Israeli culinary journalist’s memoir is a heartwarming, earnest slice of life

Gil Hovav sits in his library.

By Jeffrey Barken, JNS

Honest cooking and sincere storytelling rely on similar ingredients: tradition, love, humor and spice, among others. These components are found throughout “Candies from Heaven,” the newly translated memoir of leading Israeli culinary journalist and TV personality Gil Hovav.

A descendent of Eliezer Ben-Yehuda, the reviver of the Hebrew language, Hovav grew up among an eccentric family steeped in old-world customs, yet blessed with a healthy appetite for novelties. The series of 22 short stories in “Candies from Heaven,” interspersed with cherished recipes, offers a delectable glimpse into the Hovav family dynamic as each member adapted to the realities of life in the early days of the Jewish State. Complementary illustrations by Noam Nadav capture comic expressions, the streets of Jerusalem and the winding roads through the Jordan Valley, rendering each page of Hovav’s memoir a heartwarming and earnest slice of life.  

Readers will at once observe the influence of famed Israeli author Amos Oz on Hovav’s prose. One story even borrows Oz’s iconic title, “A Tale of Love and Darkness.” Both writers describe similarly cramped apartments and daily life with a tinge of cynicism, but Hovav’s redeeming sense of humor casts his experiences in a brighter light. 

During a summer gathering at his aunt Chava’s home, for example, Hovav describes a spontaneous family reunion. As the house becomes congested with people, “Gili” (Hovav’s nickname) worries that had the daunting task of providing accommodations fallen to his mother, Drora, she would have divorced her husband and the “whole world too.” Hovav’s “unflappable Aunt Chava,” however, rallies to the challenge and prepares a variety of creative sleeping arrangements. 

“My parents, as usual, received the best bed in the house, which for some reason was in the living room,” Hovav reflects. His brief, yet vivid description of the improvised apartment setting immediately transports readers back in time with the same powers of illusion Oz employs in the opening pages of his memoir.  

Much as the scent of good food tempts taste buds, Hovav is adept at teasing details that simultaneously reveal character as well as unexpected backstories. In one telling scene, Gili and his older brother Bonnie set out to catch the 961 Egged bus to Tiberias for a summer vacation stay with aunt Chava. Prior to their departure, the boys must first endure a long list of fretful warnings from their mother. Drora’s existential fears are perhaps justified. 

“The route passed through the Jordan Valley, where Abu Jilda’s gangs of bandits would raid camel caravans and sew destruction,” Hovav writes. But he quickly discredits his mother’s apprehension, noting, “It’s true that since the last raid the Jewish State was established, a few wars were waged and we even conquered the Jordan Valley.” 

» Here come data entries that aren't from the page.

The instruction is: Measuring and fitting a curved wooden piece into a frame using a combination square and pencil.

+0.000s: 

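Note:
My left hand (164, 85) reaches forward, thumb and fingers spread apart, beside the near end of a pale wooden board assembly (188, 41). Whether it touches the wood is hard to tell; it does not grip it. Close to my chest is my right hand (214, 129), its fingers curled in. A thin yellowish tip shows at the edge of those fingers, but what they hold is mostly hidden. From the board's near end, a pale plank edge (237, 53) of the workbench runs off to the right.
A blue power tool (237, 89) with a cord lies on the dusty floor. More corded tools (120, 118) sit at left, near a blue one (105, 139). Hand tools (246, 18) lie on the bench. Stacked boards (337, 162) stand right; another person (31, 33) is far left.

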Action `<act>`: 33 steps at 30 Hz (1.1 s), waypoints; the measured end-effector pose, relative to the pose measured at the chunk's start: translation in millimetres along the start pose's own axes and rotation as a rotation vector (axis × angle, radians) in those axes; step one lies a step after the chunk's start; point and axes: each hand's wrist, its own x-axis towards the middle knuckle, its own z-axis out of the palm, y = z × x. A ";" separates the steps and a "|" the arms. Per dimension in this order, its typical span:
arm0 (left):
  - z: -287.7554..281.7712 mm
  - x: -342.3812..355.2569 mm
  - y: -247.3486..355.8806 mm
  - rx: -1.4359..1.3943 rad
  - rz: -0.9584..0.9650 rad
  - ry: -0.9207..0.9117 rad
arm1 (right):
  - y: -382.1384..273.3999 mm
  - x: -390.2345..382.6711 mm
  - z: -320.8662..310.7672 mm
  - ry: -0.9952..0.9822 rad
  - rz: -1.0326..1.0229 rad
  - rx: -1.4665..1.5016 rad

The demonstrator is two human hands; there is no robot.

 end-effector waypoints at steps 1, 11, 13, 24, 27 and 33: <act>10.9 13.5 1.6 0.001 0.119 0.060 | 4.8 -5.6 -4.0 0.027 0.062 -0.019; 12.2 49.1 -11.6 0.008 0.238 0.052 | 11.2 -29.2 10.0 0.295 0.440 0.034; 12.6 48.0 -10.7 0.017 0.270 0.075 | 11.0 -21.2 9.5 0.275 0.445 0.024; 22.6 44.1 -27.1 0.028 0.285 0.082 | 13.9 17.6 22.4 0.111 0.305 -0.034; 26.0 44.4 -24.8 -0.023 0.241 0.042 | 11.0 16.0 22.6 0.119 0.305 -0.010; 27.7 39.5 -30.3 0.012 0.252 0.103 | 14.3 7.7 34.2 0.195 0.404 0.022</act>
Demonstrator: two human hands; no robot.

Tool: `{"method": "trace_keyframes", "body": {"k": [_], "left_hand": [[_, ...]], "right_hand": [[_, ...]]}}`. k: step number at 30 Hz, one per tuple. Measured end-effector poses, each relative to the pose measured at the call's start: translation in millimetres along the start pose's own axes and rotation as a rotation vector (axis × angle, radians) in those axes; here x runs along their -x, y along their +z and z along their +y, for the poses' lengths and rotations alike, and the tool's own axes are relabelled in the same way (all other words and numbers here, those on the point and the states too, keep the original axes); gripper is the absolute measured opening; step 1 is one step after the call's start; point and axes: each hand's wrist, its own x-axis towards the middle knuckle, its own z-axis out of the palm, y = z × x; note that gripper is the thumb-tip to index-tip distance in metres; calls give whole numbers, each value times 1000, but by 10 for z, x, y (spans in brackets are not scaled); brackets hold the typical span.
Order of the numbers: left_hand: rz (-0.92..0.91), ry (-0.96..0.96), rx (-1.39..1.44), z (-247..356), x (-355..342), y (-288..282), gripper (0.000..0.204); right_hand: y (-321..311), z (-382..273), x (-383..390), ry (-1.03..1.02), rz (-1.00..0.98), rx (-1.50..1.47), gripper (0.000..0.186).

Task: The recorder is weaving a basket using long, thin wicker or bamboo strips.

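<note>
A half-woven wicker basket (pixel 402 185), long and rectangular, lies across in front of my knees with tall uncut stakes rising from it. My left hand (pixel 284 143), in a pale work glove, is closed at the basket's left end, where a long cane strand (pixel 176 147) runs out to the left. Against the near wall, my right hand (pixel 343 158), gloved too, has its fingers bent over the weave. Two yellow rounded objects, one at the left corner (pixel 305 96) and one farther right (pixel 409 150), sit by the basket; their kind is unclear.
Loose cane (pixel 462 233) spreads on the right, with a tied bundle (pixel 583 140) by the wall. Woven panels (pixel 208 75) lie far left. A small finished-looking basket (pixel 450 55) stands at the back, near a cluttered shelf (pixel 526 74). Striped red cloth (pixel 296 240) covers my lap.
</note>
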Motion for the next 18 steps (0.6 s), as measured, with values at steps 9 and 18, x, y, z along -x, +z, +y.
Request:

When the boys are finally released from their mother’s supervision, Bonnie urges Gili to pick up the pace. “Come quickly already, before she catches up to us with umbrellas,” he says. The scene will draw an initial laugh from readers who easily conjure an image of the stereotypical overbearing Jewish mother preparing her sons for an improbable mid-summer rain storm in the desert. The fact that the family is living in such close quarters has bred behavioral expectations, and readers are momentarily led to believe that Bonnie has keen insight into the workings of his mother’s mind. 

Undisclosed to the reader at this juncture, however, is a deplorable instance that occurred the previous summer. Bonnie took Gili to the movies and made him sit in a particular seat on the ground floor so that he could ascend the balcony and pee on his younger brother. Hence, Drora’s parting warning when she catches up to the boys and insists they take umbrellas, “in case you go to a movie,” is less a nagging act and more a thoughtful gesture to protect her youngest son from his older brother’s cruelty. 

Gili certainly endures considerable belittlements at the hands of his family. On several occasions Hovav reflects that little was expected of the “skinny cross-eyed Jerusalemite boy,” and the fact that his character does not readily push back on such assertions may frustrate some readers. If there is anything lacking in this autobiographical work, it is a building sense of purpose in the life of the narrator. Beyond the fun and quirky family anecdotes, Hovav’s pivotal realization that he is passionate about pursuing a career in the culinary arts seems missing.

“Candies from Heaven” reads more like a tribute to Hovav’s grandmother, Mooma, the family matriarch, and the other adults who helped raise him than it does a work of self-actualization. Yet readers will be charmed by Hovav’s voice and unique resilience. “Everyone laughed and that didn’t bother me in the least,” Hovav is able to say even when harsh jokes are leveled at his expense. 

Perhaps Hovav’s expressed consciousness is a subtle literary statement of which only a master chef is capable. Hovav’s incredible ability to quietly observe his family’s traditions, and the volatile moods of the people in his life, inspire nostalgic and savory recipes tailored to evoke love and happiness while bookmarking the tides of time.